PEAPOD FRAUD
Higher-priced Stop & Shop groceries spoil Peapod's free delivery
By Patricia Wen and Bruce Mohl, 08/22/99
WATERTOWN - When Peapod pitches itself as ''smart shopping for busy people,'' it's got to hope these busy people are very busy. So busy they won't notice they're actually paying dearly for Peapod's ''free delivery.''
A year ago, when we wrote about the Boston area's highly competitive grocery-delivery industry, Peapod scored the best in terms of price. It had a deal that was almost impossible to beat: It promised to deliver Stop & Shop groceries at in-store prices and charge nothing for orders over $60 in Boston and more than a dozen suburbs.
But this past week, when we did another survey of grocery prices, we found Peapod charged the most for grocery items compared to its competitors.
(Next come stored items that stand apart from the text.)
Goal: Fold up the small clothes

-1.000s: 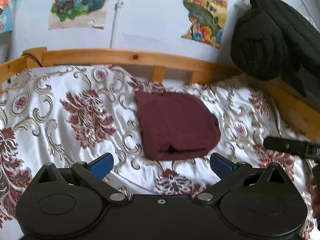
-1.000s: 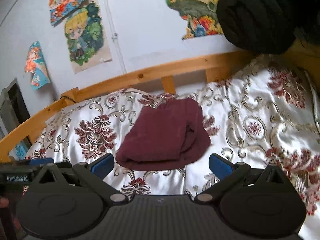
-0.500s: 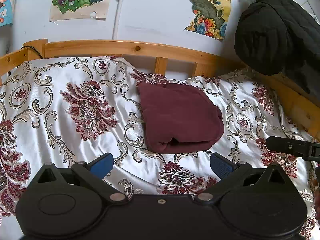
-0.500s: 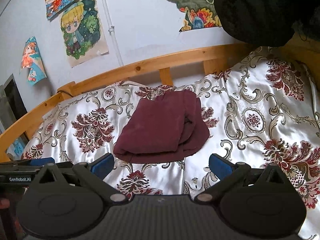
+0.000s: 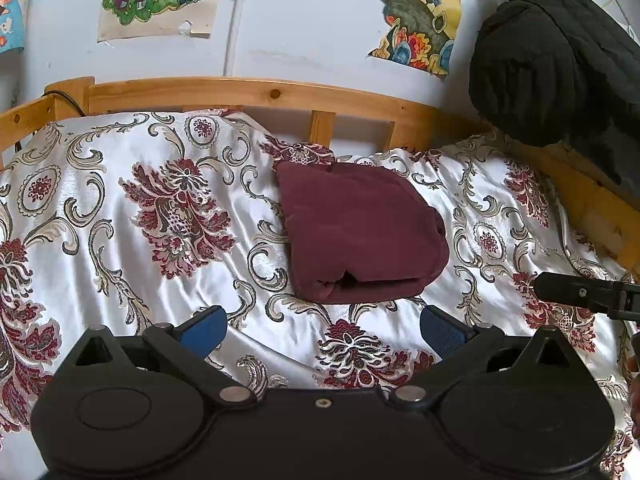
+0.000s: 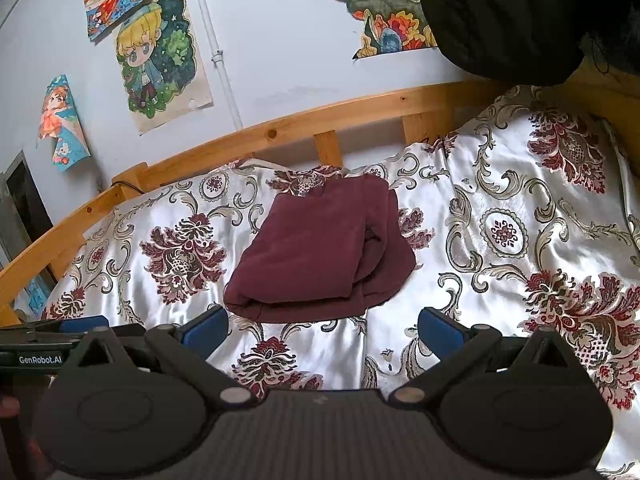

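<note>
Though folded, garment [image 5: 360, 236] beyond hand-held gripper [image 5: 322, 330].

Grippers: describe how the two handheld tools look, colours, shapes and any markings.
Both are matte black. The left gripper has two round discs on its body, silver pivot pins, angled link arms and blue padded fingers. The right gripper matches it, with a ribbed grey centre panel. White "GenRobot.AI" lettering shows on the left gripper's side in the right wrist view. No sleeves visible.

Wooden-framed bed [image 5: 256, 94], white satin floral cover [image 5: 120, 248], 1 folded maroon garment [image 5: 360, 232] lying on it
</note>
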`<state>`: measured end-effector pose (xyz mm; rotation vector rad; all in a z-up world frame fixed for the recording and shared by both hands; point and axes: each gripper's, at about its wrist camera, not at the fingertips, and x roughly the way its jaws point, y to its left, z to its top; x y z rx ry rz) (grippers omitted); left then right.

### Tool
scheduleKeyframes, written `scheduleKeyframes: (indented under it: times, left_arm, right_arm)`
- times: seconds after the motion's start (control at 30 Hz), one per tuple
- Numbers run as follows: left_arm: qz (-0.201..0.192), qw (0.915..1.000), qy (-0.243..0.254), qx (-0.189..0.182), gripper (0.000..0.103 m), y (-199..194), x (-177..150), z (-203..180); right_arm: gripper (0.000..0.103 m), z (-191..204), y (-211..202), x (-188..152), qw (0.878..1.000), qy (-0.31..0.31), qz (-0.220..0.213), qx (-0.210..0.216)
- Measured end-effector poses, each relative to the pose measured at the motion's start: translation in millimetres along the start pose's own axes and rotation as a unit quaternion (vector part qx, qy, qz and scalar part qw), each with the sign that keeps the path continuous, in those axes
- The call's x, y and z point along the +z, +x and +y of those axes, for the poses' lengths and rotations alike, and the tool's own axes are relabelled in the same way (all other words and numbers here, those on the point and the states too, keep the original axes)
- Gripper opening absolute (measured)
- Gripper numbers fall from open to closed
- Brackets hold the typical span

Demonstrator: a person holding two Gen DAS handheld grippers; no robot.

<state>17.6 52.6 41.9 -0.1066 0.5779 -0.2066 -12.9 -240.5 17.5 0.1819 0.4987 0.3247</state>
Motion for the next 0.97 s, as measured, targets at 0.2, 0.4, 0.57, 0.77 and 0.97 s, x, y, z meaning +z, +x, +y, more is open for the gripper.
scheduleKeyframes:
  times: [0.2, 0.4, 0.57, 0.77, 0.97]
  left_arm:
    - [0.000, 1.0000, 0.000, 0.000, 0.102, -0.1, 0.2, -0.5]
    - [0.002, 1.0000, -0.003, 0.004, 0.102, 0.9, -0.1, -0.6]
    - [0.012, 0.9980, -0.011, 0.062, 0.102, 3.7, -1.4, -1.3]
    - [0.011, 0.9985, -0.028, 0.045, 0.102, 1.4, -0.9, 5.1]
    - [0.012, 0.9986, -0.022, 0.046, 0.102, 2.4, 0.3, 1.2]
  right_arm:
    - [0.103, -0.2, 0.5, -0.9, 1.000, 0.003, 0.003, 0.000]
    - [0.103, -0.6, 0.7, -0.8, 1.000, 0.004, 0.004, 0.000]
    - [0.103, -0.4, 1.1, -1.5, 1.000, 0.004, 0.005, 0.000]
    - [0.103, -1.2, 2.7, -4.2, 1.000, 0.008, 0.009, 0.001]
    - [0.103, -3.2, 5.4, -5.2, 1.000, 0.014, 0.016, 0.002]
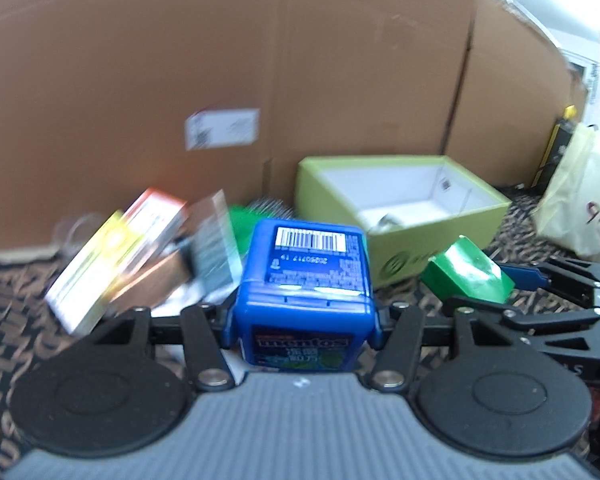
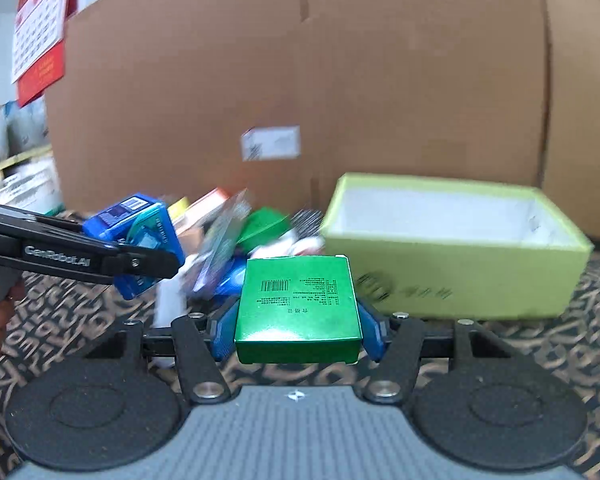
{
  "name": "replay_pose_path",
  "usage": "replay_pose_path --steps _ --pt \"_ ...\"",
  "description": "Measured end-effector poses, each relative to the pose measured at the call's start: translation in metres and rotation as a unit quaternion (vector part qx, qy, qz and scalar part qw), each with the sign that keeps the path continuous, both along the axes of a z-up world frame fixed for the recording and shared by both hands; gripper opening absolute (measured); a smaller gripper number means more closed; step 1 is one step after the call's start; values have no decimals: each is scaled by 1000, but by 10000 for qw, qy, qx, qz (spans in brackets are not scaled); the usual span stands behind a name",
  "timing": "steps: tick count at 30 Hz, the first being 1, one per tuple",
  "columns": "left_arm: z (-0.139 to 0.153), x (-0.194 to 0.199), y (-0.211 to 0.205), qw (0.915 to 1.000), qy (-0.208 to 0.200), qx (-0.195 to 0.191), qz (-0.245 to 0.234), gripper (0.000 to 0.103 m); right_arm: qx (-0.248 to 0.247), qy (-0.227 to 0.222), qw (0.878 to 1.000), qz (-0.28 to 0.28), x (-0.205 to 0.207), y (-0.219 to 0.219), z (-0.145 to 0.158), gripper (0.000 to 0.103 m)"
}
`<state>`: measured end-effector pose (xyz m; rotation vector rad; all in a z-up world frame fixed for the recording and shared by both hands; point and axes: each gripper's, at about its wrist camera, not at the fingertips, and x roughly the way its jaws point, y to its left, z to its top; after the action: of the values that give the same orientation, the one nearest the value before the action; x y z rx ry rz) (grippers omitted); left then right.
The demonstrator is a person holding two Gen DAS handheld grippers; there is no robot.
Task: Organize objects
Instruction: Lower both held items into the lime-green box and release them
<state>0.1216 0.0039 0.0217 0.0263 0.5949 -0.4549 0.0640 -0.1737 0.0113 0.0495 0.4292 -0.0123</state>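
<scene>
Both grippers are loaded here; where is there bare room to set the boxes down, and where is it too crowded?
Inside the lime tray: its white floor is mostly bare. Patterned carpet in front of the tray is also free. Crowded: the pile of packets left of the tray, behind the blue Mentos box and green box.

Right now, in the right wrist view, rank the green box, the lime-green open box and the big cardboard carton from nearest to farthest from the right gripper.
1. The green box, clamped in the right gripper, dead centre.
2. The lime-green open box, just beyond, to the right, on the patterned floor.
3. The cardboard carton, behind everything, filling the background.
</scene>
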Motion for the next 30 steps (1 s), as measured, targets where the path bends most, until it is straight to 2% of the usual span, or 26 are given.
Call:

What happened?
Without informing customers, Peapod in the past year has created a separate, marked-up price list for Stop & Shop groceries delivered through Peapod.
When we took a market basket of products total ing $60.99 from the shelves of Stop & Shop in Watertown, we found the same groceries bought in Watertown and delivered by Peapod would cost you $69.29. They would claim you got a free-delivery perk, but you would actually be paying an $8.30 premium for the service.
(Peapod's main rival in the Boston area, HomeRuns, charged $62.18 for the same market-basket of items with no additional delivery fee for $60-or-more orders.)
Peapod's telephone customer-service folks don't seem to know about these inflated grocery prices, as several insisted to us that customers pay the in-store grocery prices. Even Peapod's Web site says, ''You'll get the same Stop & Shop prices.''
Some local shoppers weren't too happy to hear about Peapod's marketing games.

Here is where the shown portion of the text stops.